What do you hope for the future of open scholarship and what steps do you think scholars and institutions can take to advocate for OA?
AG: As a physicist, as early as the Nineties I was impressed with the idea of the arXiv as a first step towards immediate and open access to current research content. Since 2000, the basic principle of OA has been developed by pioneers of that movement like Peter Suber and many other OA advocates. They succeeded to kick-off an open discourse on that issue and finally succeeded in adding OA to the agenda of institutions or government policies. This was a prerequisite to achieve awareness of OA in the community of research funders and policy adopters. Currently, we have entered the second stage of the OA movement. Amazingly, however, I sometimes have the feeling that recently this change has been triggered much more by the publishing industry than by those who should be the new advocates of the OA movement at their institutions. It amazes me that those who have access to large budgets for the acquisition of academic literature have not yet actively supported the deployment of new ideas to foster gold open access and the oft demanded transition or flipping process. There is quite enough money in the system (about US$ 10 billion per year is spent worldwide on STM journals alone) and it would be easy to make use of it in terms of supporting OA to a greater extent!
What are the biggest challenges that you think the academic publishing and scholarly community face in reaching a future of open scholarship?

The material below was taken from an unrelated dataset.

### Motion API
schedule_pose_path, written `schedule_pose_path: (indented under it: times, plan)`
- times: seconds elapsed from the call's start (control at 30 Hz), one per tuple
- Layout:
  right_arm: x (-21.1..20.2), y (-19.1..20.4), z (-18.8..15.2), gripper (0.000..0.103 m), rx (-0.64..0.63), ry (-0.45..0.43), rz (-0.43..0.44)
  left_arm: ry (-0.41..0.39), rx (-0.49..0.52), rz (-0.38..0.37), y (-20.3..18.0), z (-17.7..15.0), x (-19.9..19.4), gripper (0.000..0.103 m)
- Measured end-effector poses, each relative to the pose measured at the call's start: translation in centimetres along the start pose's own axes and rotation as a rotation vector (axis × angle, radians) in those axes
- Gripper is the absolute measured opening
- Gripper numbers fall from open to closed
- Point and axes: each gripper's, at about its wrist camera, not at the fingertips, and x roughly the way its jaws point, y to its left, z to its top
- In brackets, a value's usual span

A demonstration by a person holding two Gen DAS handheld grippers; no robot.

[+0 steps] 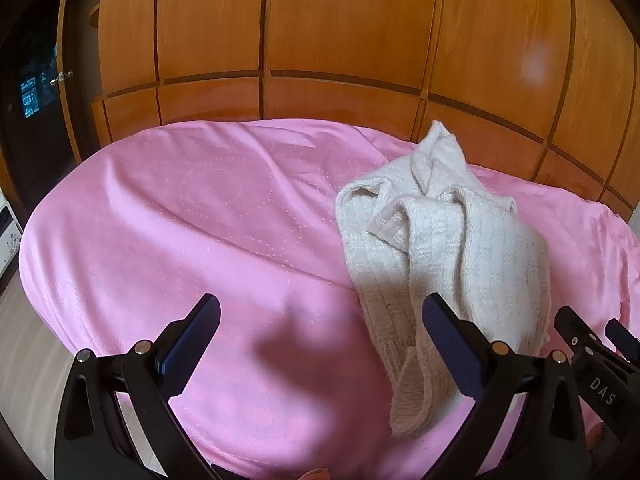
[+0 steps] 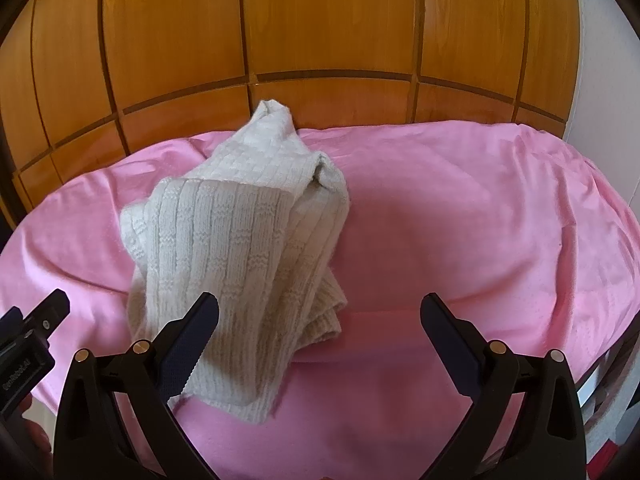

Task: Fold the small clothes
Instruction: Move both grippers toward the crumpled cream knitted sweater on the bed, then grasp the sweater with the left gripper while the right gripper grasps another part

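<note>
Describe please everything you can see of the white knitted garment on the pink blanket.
The white knitted garment is cream-coloured, of thick ribbed knit that looks like wool. It lies crumpled and unfolded on the pink blanket, one part bunched up toward the wooden panels behind, a narrower part trailing toward the cameras. Only the blanket touches it; both open grippers hover near it.

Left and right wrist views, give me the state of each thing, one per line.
Sweater: crumpled in a heap, not folded, lying on the blanket.
Blanket: spread over the bed, lightly wrinkled.
Left tool: open, empty, above the blanket.
Right tool: open, empty, beside the sweater.
Wardrobe doors: shut.
</note>
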Motion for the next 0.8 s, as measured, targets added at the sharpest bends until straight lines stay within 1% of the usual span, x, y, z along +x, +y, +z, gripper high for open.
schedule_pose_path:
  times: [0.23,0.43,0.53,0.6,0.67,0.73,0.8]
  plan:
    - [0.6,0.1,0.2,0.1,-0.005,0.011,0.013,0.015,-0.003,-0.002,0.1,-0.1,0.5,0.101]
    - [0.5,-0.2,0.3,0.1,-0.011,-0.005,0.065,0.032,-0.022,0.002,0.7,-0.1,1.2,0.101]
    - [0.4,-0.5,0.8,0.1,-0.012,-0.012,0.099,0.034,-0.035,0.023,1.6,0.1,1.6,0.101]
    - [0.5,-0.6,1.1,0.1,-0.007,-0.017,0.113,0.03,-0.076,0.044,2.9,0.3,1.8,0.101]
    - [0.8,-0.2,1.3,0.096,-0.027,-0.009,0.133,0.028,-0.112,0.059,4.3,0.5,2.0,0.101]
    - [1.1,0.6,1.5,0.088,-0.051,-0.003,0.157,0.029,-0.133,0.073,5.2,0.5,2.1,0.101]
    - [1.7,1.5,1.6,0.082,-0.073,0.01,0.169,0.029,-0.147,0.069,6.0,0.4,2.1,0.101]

AG: The core principles of academic publishing have not changed during the last decade and very little has changed to move forward with open access on a broader scale so far. Only a few years ago, publishers were strictly against open access and tried to lobby against it whenever they could. That situation began to change when OA mega-journals such as PLoS were launched in the 2000s and when established publishers started to offer OA for individual articles in their (so-called “hybrid”) journals or to launch OA-only journals. Therefore I am quite confident that we will have only OA journals in a few years. It is no longer a question of whether this “disruptive” transition will happen but when: it is definitely going to happenand sooner than expected.
But OA for research content is not the only pre-requisite required to build the future of an open scholarship. More and more scholars demand, for example, for a more transparent peer review process to further improve the quality of assessment in academic research communication. Moreover we need open metrics and a network of freely available information about usage, citations, and related research for all publications across all scholarly disciplines and license types. That network must be freely accessible for everyone to join, search, discover and share. That’s my vision for the next stage of OA: expanding OA to indexing information on the fly, at the point of (re-)search. And I am glad that ScienceOpen will continue to actively contribute to that future of scholarly communication!
This work is licensed under a Creative Commons Attribution 2.0 Generic License.